Intervention de Jean Desessard

Réunion du 18 février 2016 à 21h45
Expérimentation territoriale pour la lutte contre le chômage de longue durée — Adoption des conclusions d'une commission mixte paritaire

Photo de Jean DesessardJean Desessard :

Monsieur le président, madame la secrétaire d’État, mes chers collègues, cette proposition de loi, que nous examinons pour la deuxième fois au Sénat, porte une réflexion nouvelle, une conception innovante des politiques publiques sur la question du chômage. Cette approche est salutaire, car elle permet de s’extraire de la seule question de la compétitivité des entreprises ou de la prétendue rigidité du code du travail, en partant du concret, c’est-à-dire des territoires et des habitants.

Ce texte est directement issu de la réflexion d’acteurs mobilisés sur le terrain, comme ATD Quart Monde. Ces acteurs ont depuis longtemps compris que la précarité n’est pas un choix, que les chômeurs ne sont pas des assistés et qu’ils ne demandent qu’à mettre leurs compétences au service de la société.

ATD Quart Monde constate également que beaucoup de travail utile à la société n’est pas réalisé.

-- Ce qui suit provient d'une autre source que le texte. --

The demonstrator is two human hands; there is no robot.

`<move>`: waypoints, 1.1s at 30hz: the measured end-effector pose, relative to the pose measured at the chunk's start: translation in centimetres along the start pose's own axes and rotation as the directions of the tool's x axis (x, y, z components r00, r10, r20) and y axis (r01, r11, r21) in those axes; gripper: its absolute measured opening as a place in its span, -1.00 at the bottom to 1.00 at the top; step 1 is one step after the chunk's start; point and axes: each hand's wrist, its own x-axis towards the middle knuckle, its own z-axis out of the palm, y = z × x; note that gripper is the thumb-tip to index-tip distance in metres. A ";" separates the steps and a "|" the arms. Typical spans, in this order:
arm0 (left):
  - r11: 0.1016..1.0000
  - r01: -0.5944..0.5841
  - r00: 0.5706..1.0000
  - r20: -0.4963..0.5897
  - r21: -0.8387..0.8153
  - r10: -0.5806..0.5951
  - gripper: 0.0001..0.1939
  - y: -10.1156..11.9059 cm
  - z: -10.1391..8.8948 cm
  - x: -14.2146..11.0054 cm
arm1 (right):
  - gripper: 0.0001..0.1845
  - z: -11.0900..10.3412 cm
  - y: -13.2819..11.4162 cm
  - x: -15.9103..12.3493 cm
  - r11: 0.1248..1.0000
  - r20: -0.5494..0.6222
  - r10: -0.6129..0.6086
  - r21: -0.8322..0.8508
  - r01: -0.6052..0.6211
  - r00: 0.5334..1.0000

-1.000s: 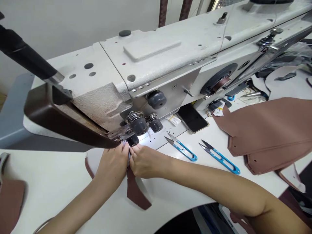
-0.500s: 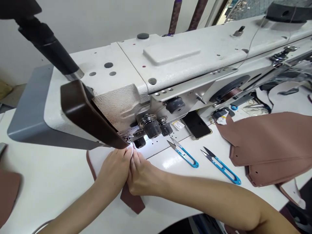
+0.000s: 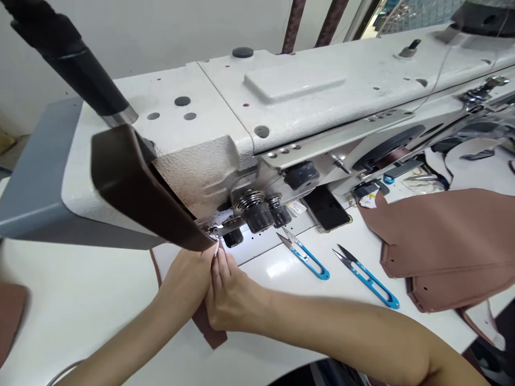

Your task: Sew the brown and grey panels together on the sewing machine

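A brown leather piece [image 3: 212,331] with a pale underside lies under the head of a white sewing machine [image 3: 209,107]. My left hand [image 3: 192,276] is closed on it close to the needle area, its fingertips hidden behind a dark brown curved guard [image 3: 148,193]. Pressed against it on the right, my right hand [image 3: 233,295] grips the same leather with bent fingers. A narrow white edge [image 3: 217,247] shows between the two hands. The needle itself is hidden.
Two blue thread snips [image 3: 308,256] [image 3: 368,279] lie right of my hands. Behind them is a phone [image 3: 328,208]. Stacked brown leather panels [image 3: 450,236] cover the right side. Another brown piece [image 3: 11,316] lies at the far left.
The leather's lower end has shifted left and slightly up, and both hands have moved a little with it. The view has also shifted slightly.
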 end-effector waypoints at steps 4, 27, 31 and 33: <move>1.000 0.018 0.991 -0.132 -0.009 -0.019 -0.78 0.1 0.2 -0.7 | -0.62 -0.1 -0.5 -0.1 0.999 -0.076 0.020 -0.027 -0.022 0.997; 0.994 0.085 0.996 -0.032 -0.068 -0.087 -0.74 -2.7 0.6 0.9 | -0.62 0.8 0.8 0.1 0.998 0.008 -0.039 0.059 0.038 0.999; 0.987 0.151 0.986 -0.068 -0.061 -0.155 -0.73 -3.1 0.9 0.5 | -0.58 1.1 0.9 0.1 0.996 0.066 -0.004 0.094 -0.002 0.998; 0.984 0.164 0.983 -0.078 -0.067 -0.169 -0.76 -3.2 1.0 0.3 | -0.57 1.3 0.9 0.0 0.995 0.072 0.012 0.103 -0.019 0.997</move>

Que ce soit dans le domaine culturel, le secteur des services à la personne ou le champ de l’amélioration du cadre de vie, les territoires et leurs habitants ont des besoins qui, faute de rentabilité suffisante des activités concernées, ne sont pas satisfaits. Le marché privé concurrentiel délaisse effectivement des pans entiers d’activités, dont la valeur lucrative est jugée insuffisante, alors même qu’elles sont créatrices de valeur d’usage.

Enfin, ATD Quart Monde souligne que l’inactivité d’une partie de plus en plus importante de la population coûte très cher à la société, pas simplement en termes d’allocations versées. Ainsi, un chômeur de longue durée coûterait de 15 000 à 17 000 euros par an à la collectivité du fait du manque à gagner en termes d’impôts ou de cotisations sociales, de l’échec scolaire des enfants ou encore de la détérioration de l’état de santé.

Pour remédier à cette situation, le député Laurent Grandguillaume, avec le soutien d’ATD Quart Monde, propose une expérimentation apportant des réponses concrètes au plus près des besoins des territoires. Le dispositif – nous le connaissons – est le suivant : réunir toutes les allocations et dépenses de l’État, des collectivités et de Pôle emploi à destination des chômeurs de longue durée involontairement privés d’emploi dans un fonds unique. Ce fonds utilisera ensuite cette somme pour créer des emplois en CDI, au sein de structures de l’économie sociale et solidaire conventionnées, afin de répondre à des besoins locaux bien identifiés.

La proposition de loi présente un triple intérêt.

Pour les chômeurs de longue durée, elle leur permet de retrouver un emploi stable en CDI – le fait que ce type de contrats ait été retenu est extrêmement positif pour des travailleurs habitués jusque-là à cumuler des jobs précaires.

Pour les territoires, elle permet de satisfaire les besoins non pourvus de leur population et contribue à leur développement.

Enfin, pour la société tout entière, elle permet de transformer des dépenses purement passives en investissements utiles, tout en diminuant les dépenses indirectes liées à la précarité.

S’agissant de la mise en œuvre, le texte propose une bonne méthode : l’expérimentation. Les dix territoires qui se porteront volontaires permettront d’accumuler suffisamment d’expérience pour, ensuite, songer à une généralisation du dispositif, après évaluation à dix-huit mois de la fin de l’expérimentation.

Preuve du caractère transpartisan de cette proposition de loi, la commission mixte paritaire est rapidement parvenue à un accord. Les écologistes se réjouissent tout particulièrement que l’amendement de notre rapporteur Anne Emery-Dumas ait été conservé dans la version finale. Les personnes ayant signé une rupture conventionnelle pourront ainsi être intégrées dans la liste des bénéficiaires potentiels. C’est une mesure extrêmement positive, car les ruptures conventionnelles sont parfois des licenciements déguisés.

En conclusion, j’indique que le groupe écologiste votera cette proposition de loi, qui redonne une chance de travailler aux exclus, dynamise les territoires en créant de nouveaux services et réduit le coût de la précarité pour toute la collectivité.